-- Exercise aim --
Word for word, repeat every entry that appears below.

-- Dataset records --

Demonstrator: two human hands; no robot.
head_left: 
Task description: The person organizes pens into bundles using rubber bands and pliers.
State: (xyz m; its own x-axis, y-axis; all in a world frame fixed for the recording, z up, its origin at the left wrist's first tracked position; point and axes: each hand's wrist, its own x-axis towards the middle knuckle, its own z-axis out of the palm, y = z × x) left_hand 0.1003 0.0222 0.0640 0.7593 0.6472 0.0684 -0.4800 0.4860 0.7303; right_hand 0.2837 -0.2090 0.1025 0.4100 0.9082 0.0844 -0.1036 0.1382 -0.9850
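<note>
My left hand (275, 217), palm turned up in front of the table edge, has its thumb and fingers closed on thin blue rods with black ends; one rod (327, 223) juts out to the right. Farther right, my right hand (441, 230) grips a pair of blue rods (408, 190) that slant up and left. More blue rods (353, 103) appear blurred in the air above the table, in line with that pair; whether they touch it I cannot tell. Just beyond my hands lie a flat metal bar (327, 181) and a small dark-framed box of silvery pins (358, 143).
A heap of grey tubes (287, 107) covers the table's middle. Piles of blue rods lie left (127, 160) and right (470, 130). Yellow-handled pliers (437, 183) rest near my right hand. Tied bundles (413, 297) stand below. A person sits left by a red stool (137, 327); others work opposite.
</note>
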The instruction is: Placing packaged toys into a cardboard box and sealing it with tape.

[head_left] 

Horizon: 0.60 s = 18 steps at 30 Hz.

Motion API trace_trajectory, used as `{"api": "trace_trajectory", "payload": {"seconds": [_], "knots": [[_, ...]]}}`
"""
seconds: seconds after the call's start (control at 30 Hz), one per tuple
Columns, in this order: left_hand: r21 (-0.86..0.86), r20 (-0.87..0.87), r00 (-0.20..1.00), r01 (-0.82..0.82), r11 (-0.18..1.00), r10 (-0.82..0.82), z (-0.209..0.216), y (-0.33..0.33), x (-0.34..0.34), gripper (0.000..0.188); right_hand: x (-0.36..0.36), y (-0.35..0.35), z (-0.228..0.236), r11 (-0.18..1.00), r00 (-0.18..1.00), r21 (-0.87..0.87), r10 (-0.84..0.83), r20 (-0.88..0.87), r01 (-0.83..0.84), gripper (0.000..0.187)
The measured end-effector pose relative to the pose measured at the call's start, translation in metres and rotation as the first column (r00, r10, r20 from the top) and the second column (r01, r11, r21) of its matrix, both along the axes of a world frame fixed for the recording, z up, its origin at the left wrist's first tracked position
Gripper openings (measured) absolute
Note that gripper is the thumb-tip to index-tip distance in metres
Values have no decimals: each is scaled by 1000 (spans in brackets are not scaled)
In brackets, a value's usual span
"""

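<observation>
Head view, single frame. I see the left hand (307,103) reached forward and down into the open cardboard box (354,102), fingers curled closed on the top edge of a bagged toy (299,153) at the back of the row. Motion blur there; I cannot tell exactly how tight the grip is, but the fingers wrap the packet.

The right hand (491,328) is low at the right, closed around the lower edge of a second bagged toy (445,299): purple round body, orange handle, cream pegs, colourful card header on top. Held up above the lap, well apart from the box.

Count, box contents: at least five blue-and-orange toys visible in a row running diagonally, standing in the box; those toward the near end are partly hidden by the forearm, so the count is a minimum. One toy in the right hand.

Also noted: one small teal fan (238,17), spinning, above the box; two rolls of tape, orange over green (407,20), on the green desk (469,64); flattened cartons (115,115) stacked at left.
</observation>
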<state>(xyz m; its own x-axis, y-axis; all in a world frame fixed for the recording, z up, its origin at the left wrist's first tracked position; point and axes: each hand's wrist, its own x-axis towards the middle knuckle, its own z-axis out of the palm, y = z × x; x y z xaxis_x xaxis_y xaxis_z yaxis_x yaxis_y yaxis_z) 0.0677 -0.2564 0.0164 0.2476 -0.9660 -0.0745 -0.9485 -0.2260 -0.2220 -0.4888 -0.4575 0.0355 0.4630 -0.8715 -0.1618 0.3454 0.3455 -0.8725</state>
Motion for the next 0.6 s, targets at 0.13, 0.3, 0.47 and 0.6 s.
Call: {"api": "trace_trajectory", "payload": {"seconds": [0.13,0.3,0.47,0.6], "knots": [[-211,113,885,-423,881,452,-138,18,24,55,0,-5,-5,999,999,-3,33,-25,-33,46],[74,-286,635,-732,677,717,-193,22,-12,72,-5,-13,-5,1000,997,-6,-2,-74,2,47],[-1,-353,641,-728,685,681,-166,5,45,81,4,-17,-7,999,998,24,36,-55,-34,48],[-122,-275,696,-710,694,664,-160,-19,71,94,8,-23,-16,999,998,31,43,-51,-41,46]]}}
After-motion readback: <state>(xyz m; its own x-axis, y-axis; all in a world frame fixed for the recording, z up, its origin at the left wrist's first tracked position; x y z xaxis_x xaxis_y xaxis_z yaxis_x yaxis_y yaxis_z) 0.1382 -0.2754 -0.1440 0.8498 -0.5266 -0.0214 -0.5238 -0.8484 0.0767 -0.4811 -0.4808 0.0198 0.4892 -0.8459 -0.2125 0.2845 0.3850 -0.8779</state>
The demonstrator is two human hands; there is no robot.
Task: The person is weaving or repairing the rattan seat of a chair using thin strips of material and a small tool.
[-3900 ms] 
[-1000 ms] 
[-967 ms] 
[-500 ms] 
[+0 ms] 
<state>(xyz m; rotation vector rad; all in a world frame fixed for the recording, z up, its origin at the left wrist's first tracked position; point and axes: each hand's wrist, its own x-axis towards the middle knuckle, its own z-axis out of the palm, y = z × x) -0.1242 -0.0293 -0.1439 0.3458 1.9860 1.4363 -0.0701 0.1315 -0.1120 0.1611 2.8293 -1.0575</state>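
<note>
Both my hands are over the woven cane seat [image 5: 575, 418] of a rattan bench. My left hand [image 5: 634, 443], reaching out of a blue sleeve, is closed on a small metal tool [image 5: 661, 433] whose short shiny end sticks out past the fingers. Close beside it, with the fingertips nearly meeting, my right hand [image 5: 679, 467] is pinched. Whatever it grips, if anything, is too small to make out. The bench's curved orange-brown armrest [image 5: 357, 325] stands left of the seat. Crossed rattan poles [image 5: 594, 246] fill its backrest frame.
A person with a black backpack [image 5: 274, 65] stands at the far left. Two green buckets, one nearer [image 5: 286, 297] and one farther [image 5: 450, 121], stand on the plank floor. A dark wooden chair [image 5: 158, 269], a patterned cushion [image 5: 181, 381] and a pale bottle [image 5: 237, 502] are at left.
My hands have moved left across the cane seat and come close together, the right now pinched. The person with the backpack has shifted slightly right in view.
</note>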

-- Expected output --
Demonstrator: two human hands; no robot.
head_left: 
Task description: The person organizes pens into bundles using rubber bands and pliers.
State: (xyz m; its own x-axis, y-axis; all in a world frame fixed for the recording, z up, its origin at the left wrist's first tracked position; point and axes: each hand's wrist, its own x-axis towards the middle knuckle, its own z-axis out of the palm, y = z × x) left_hand 0.1003 0.0222 0.0640 0.7593 0.6472 0.0684 -0.4800 0.4860 0.7303; right_hand 0.2837 -0.2090 0.1025 0.4100 0.9082 0.0844 -0.1036 0.1382 -0.9850
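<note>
My left hand (275, 217), palm turned up in front of the table edge, has its thumb and fingers closed on thin blue rods with black ends; one rod (327, 223) juts out to the right. Farther right, my right hand (441, 230) grips a pair of blue rods (408, 190) that slant up and left. More blue rods (353, 103) appear blurred in the air above the table, in line with that pair; whether they touch it I cannot tell. Just beyond my hands lie a flat metal bar (327, 181) and a small dark-framed box of silvery pins (358, 143).
A heap of grey tubes (287, 107) covers the table's middle. Piles of blue rods lie left (127, 160) and right (470, 130). Yellow-handled pliers (437, 183) rest near my right hand. Tied bundles (413, 297) stand below. A person sits left by a red stool (137, 327); others work opposite.
</note>
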The instruction is: Placing packaged toys into a cardboard box and sealing it with tape.

[head_left] 

Horizon: 0.60 s = 18 steps at 30 Hz.

Motion API trace_trajectory, used as `{"api": "trace_trajectory", "payload": {"seconds": [_], "knots": [[_, ...]]}}`
"""
seconds: seconds after the call's start (control at 30 Hz), one per tuple
Columns, in this order: left_hand: r21 (-0.86..0.86), r20 (-0.87..0.87), r00 (-0.20..1.00), r01 (-0.82..0.82), r11 (-0.18..1.00), r10 (-0.82..0.82), z (-0.209..0.216), y (-0.33..0.33), x (-0.34..0.34), gripper (0.000..0.188); right_hand: x (-0.36..0.36), y (-0.35..0.35), z (-0.228..0.236), r11 (-0.18..1.00), r00 (-0.18..1.00), r21 (-0.87..0.87), r10 (-0.84..0.83), r20 (-0.88..0.87), r01 (-0.83..0.84), gripper (0.000..0.187)
The measured end-effector pose relative to the pose measured at the call's start, translation in metres and rotation as the first column (r00, r10, r20 from the top) and the second column (r01, r11, r21) of its matrix, both along the axes of a world frame fixed for the recording, z up, its origin at the left wrist's first tracked position
Gripper openings (measured) absolute
Note that gripper is the thumb-tip to index-tip distance in metres
Values have no decimals: each is scaled by 1000 (spans in brackets are not scaled)
In brackets, a value's usual span
"""

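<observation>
Head view, single frame. I see the left hand (307,103) reached forward and down into the open cardboard box (354,102), fingers curled closed on the top edge of a bagged toy (299,153) at the back of the row. Motion blur there; I cannot tell exactly how tight the grip is, but the fingers wrap the packet.

The right hand (491,328) is low at the right, closed around the lower edge of a second bagged toy (445,299): purple round body, orange handle, cream pegs, colourful card header on top. Held up above the lap, well apart from the box.

Count, box contents: at least five blue-and-orange toys visible in a row running diagonally, standing in the box; those toward the near end are partly hidden by the forearm, so the count is a minimum. One toy in the right hand.

Also noted: one small teal fan (238,17), spinning, above the box; two rolls of tape, orange over green (407,20), on the green desk (469,64); flattened cartons (115,115) stacked at left.
</observation>
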<state>(xyz m; its own x-axis, y-axis; all in a world frame fixed for the recording, z up, its origin at the left wrist's first tracked position; point and axes: each hand's wrist, its own x-axis towards the middle knuckle, its own z-axis out of the palm, y = z × x; x y z xaxis_x xaxis_y xaxis_z yaxis_x yaxis_y yaxis_z) 0.0677 -0.2564 0.0164 0.2476 -0.9660 -0.0745 -0.9485 -0.2260 -0.2220 -0.4888 -0.4575 0.0355 0.4630 -0.8715 -0.1618 0.3454 0.3455 -0.8725</state>
Motion for the next 0.6 s, targets at 0.13, 0.3, 0.47 and 0.6 s.
Call: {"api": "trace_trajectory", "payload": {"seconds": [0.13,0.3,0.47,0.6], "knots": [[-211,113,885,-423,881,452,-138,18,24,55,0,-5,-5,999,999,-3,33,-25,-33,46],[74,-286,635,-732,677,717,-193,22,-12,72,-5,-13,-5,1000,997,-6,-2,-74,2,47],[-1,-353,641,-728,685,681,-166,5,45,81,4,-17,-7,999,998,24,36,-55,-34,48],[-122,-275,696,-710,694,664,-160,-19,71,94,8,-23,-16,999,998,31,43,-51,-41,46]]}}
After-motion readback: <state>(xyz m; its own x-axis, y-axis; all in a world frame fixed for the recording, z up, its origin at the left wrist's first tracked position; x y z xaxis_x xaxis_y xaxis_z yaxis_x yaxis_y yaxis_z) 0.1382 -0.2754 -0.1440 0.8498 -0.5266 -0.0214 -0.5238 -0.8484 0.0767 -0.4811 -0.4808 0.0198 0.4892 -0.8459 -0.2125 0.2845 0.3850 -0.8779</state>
The demonstrator is two human hands; there is no robot.
Task: The person is weaving or repairing the rattan seat of a chair using thin strips of material and a small tool.
[-3900 ms] 
[-1000 ms] 
[-967 ms] 
[-500 ms] 
[+0 ms] 
<state>(xyz m; rotation vector rad; all in a world frame fixed for the recording, z up, its origin at the left wrist's first tracked position; point and axes: each hand's wrist, its own x-axis towards the middle knuckle, its own z-axis out of the palm, y = z × x) -0.1242 -0.0293 -0.1439 0.3458 1.9860 1.4363 -0.0701 0.1315 -0.1120 0.1611 2.8293 -1.0575</state>
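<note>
Both my hands are over the woven cane seat [image 5: 575, 418] of a rattan bench. My left hand [image 5: 634, 443], reaching out of a blue sleeve, is closed on a small metal tool [image 5: 661, 433] whose short shiny end sticks out past the fingers. Close beside it, with the fingertips nearly meeting, my right hand [image 5: 679, 467] is pinched. Whatever it grips, if anything, is too small to make out. The bench's curved orange-brown armrest [image 5: 357, 325] stands left of the seat. Crossed rattan poles [image 5: 594, 246] fill its backrest frame.
A person with a black backpack [image 5: 274, 65] stands at the far left. Two green buckets, one nearer [image 5: 286, 297] and one farther [image 5: 450, 121], stand on the plank floor. A dark wooden chair [image 5: 158, 269], a patterned cushion [image 5: 181, 381] and a pale bottle [image 5: 237, 502] are at left.
My hands have moved left across the cane seat and come close together, the right now pinched. The person with the backpack has shifted slightly right in view.
</note>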

Here the output is complete.